Alibaba Stock Technical Analysis
After a heavy volume breakout for Alibaba stock in late November 2019, the coronavirus stock market crash brought sellers into the stock. But the leading China stock and member of IBD’s Long-Term Leaders portfolio soared out of a 24-week consolidation in July.
A 36% pullback for Alibaba stock in the second half of 2018 shook out a lot of sellers in the stock and ultimately served to reset the base count.

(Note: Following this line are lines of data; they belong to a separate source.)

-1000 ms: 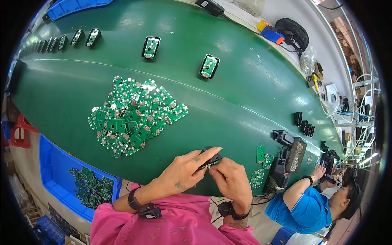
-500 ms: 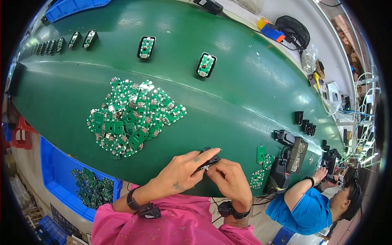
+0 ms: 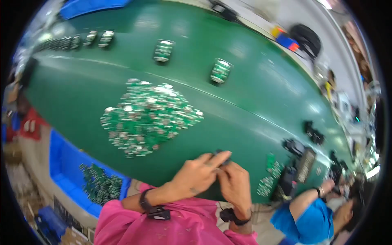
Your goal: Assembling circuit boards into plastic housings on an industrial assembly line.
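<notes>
Both of my hands meet over the near edge of the green table, around a small black case (image 3: 223, 159) that is blurred and mostly covered by fingers. My left hand (image 3: 195, 173) grips it from the left, index finger stretched along its top. From the right, my right hand (image 3: 235, 181) curls its fingers against the near side of the case. Left of them lies a heap of green circuit boards (image 3: 151, 118). Farther off, two black cases with boards inside (image 3: 164, 50) (image 3: 221, 70) stand apart on the table.
A row of filled cases (image 3: 90, 38) runs along the far left. Below the table edge sits a blue bin (image 3: 65, 171) holding more boards. At right are loose boards (image 3: 269, 179), a long parts tray (image 3: 305, 165) and black devices (image 3: 288, 181). A co-worker in blue (image 3: 304, 220) sits beyond.
The view has swung, so the whole scene sits farther right and is smeared. Both hands stay together on the black case; the small metallic piece seen near the fingertips earlier is no longer discernible.
</notes>
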Action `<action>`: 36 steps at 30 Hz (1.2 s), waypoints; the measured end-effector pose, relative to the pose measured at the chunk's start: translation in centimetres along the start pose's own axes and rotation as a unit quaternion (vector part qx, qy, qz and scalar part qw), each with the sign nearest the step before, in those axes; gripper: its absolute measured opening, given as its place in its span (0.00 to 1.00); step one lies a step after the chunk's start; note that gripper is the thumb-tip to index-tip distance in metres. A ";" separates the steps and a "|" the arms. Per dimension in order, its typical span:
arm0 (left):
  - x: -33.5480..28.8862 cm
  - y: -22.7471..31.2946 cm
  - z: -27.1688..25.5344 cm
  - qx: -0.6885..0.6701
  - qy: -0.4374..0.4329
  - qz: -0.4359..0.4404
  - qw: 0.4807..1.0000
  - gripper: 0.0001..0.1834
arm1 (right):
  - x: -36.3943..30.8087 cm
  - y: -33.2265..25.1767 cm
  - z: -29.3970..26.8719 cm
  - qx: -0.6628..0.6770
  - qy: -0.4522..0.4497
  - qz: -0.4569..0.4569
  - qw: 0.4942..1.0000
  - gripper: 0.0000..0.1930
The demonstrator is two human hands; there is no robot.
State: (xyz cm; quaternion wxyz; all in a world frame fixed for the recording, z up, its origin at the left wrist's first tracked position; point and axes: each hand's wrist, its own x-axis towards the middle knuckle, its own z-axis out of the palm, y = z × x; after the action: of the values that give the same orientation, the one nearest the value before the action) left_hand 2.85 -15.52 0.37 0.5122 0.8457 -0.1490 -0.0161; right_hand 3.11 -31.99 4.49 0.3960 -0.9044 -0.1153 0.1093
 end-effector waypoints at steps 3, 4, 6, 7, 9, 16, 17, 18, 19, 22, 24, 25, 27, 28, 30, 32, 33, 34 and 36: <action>0.3 0.7 0.0 -0.037 -0.002 0.004 0.999 0.34 | -0.1 -0.5 0.0 -0.017 0.027 0.037 0.999 0.04; 0.3 0.3 0.4 -0.058 -0.015 -0.010 0.998 0.35 | -0.3 -0.3 0.3 0.005 0.053 0.052 0.997 0.05; 0.8 -0.7 1.0 -0.133 0.046 0.033 0.990 0.36 | -0.6 1.0 1.1 0.046 0.103 0.001 0.994 0.05; 1.0 -0.2 -0.3 -0.206 0.019 -0.018 0.978 0.36 | -0.9 1.3 1.2 0.052 0.120 0.015 0.991 0.05; 1.2 1.5 -1.9 -0.355 -0.022 -0.127 0.926 0.35 | -0.4 1.1 1.4 0.060 0.140 0.023 0.988 0.06; 0.8 0.1 -2.2 -0.238 0.036 0.015 0.971 0.31 | 0.8 1.7 1.4 0.245 0.087 0.079 0.962 0.05; 0.6 0.0 -2.3 -0.281 0.001 -0.018 0.960 0.32 | 0.7 2.0 1.4 0.298 0.094 0.084 0.946 0.05; 0.7 0.0 -2.4 -0.280 0.001 -0.016 0.960 0.32 | 0.5 2.2 1.4 0.350 0.099 0.088 0.927 0.05; 0.7 0.0 -2.6 -0.327 -0.035 -0.048 0.943 0.32 | 0.5 2.1 1.5 0.352 0.100 0.087 0.927 0.05; 1.2 1.1 -2.7 -0.381 -0.072 -0.121 0.914 0.32 | 0.3 1.8 1.8 0.399 0.157 0.048 0.902 0.05; 1.3 1.3 -2.8 -0.390 -0.074 -0.160 0.904 0.32 | 0.3 2.1 1.9 0.388 0.141 0.013 0.911 0.08; 1.2 1.0 -2.8 -0.367 -0.068 -0.127 0.919 0.31 | 0.2 2.5 2.2 0.389 0.142 0.012 0.910 0.08; 0.9 0.4 -2.4 -0.344 -0.060 -0.092 0.932 0.30 | 0.0 3.6 2.6 0.358 0.153 0.053 0.920 0.10; 0.8 -0.1 -2.1 -0.274 -0.063 -0.051 0.958 0.30 | 0.0 3.5 2.2 0.357 0.154 0.053 0.920 0.10; 0.4 -0.5 -1.4 -0.203 -0.067 -0.009 0.977 0.30 | -0.1 3.1 1.4 0.418 0.139 0.077 0.895 0.11; 0.6 -0.1 -0.9 -0.176 -0.050 -0.018 0.983 0.29 | -0.1 3.3 1.4 0.401 0.151 0.073 0.901 0.14; 0.6 0.0 -0.8 -0.177 -0.051 -0.016 0.983 0.29 | -0.2 3.2 1.3 0.386 0.125 0.070 0.912 0.15; 0.6 0.5 -0.6 -0.137 -0.013 0.008 0.990 0.29 | -0.4 2.8 1.1 0.368 0.103 0.070 0.921 0.15; 0.6 0.8 -0.2 -0.106 0.016 0.035 0.994 0.30 | -0.5 1.8 0.9 0.356 0.122 0.125 0.918 0.14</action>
State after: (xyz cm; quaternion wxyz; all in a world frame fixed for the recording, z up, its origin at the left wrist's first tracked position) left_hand 3.31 -15.84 1.26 0.6012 0.7813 -0.1681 0.0000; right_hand 2.57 -32.77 2.62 0.6864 -0.7167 0.0940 0.0806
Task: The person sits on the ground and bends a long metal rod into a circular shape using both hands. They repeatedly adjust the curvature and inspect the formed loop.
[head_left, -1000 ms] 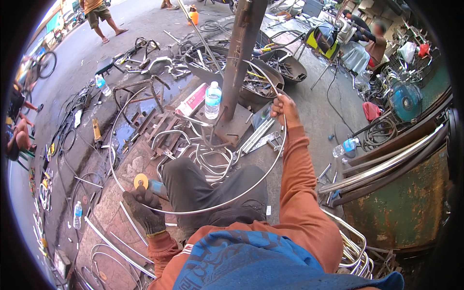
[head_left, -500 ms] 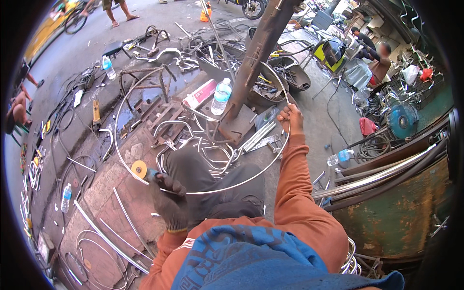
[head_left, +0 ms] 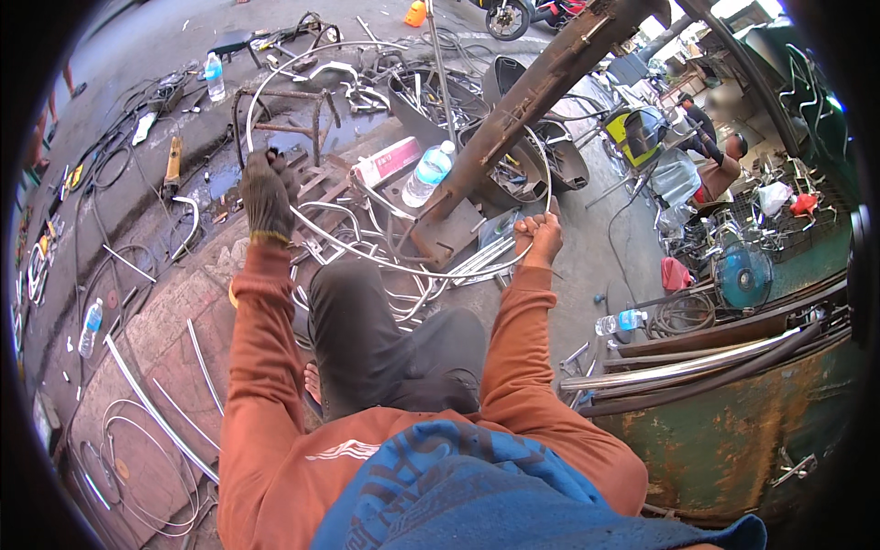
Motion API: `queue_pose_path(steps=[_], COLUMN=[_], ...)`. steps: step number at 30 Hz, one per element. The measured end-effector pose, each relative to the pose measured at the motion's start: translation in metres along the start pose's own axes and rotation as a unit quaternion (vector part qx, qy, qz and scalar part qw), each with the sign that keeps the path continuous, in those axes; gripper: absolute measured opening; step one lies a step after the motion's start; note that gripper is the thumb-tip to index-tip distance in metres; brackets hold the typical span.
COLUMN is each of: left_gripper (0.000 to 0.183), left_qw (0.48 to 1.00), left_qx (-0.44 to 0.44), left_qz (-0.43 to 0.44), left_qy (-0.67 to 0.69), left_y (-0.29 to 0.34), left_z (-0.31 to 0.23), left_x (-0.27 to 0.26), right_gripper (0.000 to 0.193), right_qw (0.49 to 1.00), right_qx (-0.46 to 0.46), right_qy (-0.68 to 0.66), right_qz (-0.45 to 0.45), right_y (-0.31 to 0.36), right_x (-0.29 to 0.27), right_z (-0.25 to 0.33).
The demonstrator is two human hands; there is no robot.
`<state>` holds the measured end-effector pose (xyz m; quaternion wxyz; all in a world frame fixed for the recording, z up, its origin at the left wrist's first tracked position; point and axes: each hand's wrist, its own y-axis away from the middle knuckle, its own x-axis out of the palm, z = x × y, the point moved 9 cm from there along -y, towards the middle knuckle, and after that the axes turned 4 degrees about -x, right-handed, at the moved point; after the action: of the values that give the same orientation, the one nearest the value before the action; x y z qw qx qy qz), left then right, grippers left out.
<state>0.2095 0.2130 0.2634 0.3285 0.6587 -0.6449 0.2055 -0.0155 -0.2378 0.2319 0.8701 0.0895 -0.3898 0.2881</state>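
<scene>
A large hoop of thin bright metal rod [head_left: 446,276] is held up in front of me, above my knees. My left hand [head_left: 268,197], in a dark work glove, is closed around the hoop's left side. The bare right hand [head_left: 538,240] grips its right side, fingers wrapped round the rod. Beside my left forearm the edge of a yellow disc [head_left: 233,293] shows; the sleeve hides the rest. Bent metal tubes [head_left: 344,220] lie beyond my knees, partly seen through the hoop.
A rusty post [head_left: 513,119] leans up from a base plate, next to a water bottle [head_left: 429,174] and a pink-and-white box [head_left: 389,161]. Bins of metal scraps [head_left: 438,99] stand behind. A rusty green bench [head_left: 715,440] is at right; a person [head_left: 720,174] sits farther back.
My left hand has left the disc tool and moved up and away, now holding the hoop farther along. The hoop has shifted farther from me; my right hand has come slightly lower and left.
</scene>
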Motion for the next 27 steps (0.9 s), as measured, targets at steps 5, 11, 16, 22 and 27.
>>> queue_pose_path(steps=[5,11,16,22,27], left_gripper=[0.022,0.025,0.031,0.035,0.027], left_qw=[0.999,0.995,0.986,0.985,0.963], left_qx=[-0.042,-0.001,-0.099,-0.123,-0.198], left_qz=[0.000,-0.028,0.023,0.025,-0.036], left_qy=[-0.003,0.100,0.131,0.118,0.181], left_y=[0.060,0.159,0.193,0.209,0.202], left_z=[0.013,-0.001,0.035,0.050,0.054], left_x=[-0.010,-0.104,-0.091,-0.096,-0.100], right_gripper=[0.016,0.015,0.012,0.011,0.022], right_qw=[0.989,0.945,0.932,0.914,0.926], right_qx=[0.059,0.119,0.167,0.162,0.200], right_qy=[0.117,0.296,0.291,0.332,0.288], right_qz=[0.068,0.074,0.140,0.167,0.138], right_y=[-0.004,-0.031,-0.065,-0.080,-0.030], right_x=[0.006,-0.001,0.015,0.027,0.014], right_z=[0.024,0.059,0.056,0.051,0.060])
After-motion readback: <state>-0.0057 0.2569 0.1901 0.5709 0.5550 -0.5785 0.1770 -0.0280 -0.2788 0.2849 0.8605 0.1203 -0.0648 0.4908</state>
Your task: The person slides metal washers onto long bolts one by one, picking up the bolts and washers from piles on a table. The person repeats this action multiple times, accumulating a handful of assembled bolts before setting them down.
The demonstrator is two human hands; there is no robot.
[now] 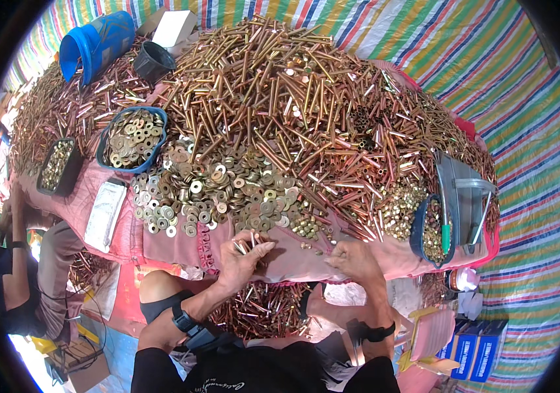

Alibaba broke out of a flat base with a 268.10 buy point during the week ended Aug. 28. It rallied for a bit, then started to pull back with the broad market. A new flat base formed with a 299.10 buy point, although an early entry was seen when Alibaba stock gapped up on Sept. 30.
Sagging RS Line
Alibaba’s relative strength line has been trending lower for several days now. A stock’s relative strength line, found in daily and weekly charts at investors.com, compares the stock’s daily price performance to the S&P 500. An upward-sloping RS line means the stock is outperforming the S&P 500. A downward-sloping line means the stock is lagging the S&P 500.
The bottom line: Alibaba stock is not a buy now — not with the stock starting to live below its 50-day moving average. Alibaba has started a new consolidation phase. Renewed signs of institutional buying would help the stock’s cause, but it’s not happening yet. It’s best at this point to wait for a new base to form.